Please restate verbatim the lines that open the listing below, ending with the line in which "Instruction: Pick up" occurs.

=== Section Start ===

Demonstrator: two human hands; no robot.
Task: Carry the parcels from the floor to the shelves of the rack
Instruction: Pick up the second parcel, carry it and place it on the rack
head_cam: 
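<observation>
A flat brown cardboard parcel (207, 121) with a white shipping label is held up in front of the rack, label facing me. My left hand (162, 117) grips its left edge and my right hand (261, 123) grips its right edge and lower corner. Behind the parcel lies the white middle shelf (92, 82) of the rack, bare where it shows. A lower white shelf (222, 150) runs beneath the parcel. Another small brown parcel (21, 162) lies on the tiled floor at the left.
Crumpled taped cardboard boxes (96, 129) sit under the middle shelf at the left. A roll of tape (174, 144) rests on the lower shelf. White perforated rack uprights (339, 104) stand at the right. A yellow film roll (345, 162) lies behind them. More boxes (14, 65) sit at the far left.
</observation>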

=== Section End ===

Final answer:
Demonstrator: two human hands; no robot.
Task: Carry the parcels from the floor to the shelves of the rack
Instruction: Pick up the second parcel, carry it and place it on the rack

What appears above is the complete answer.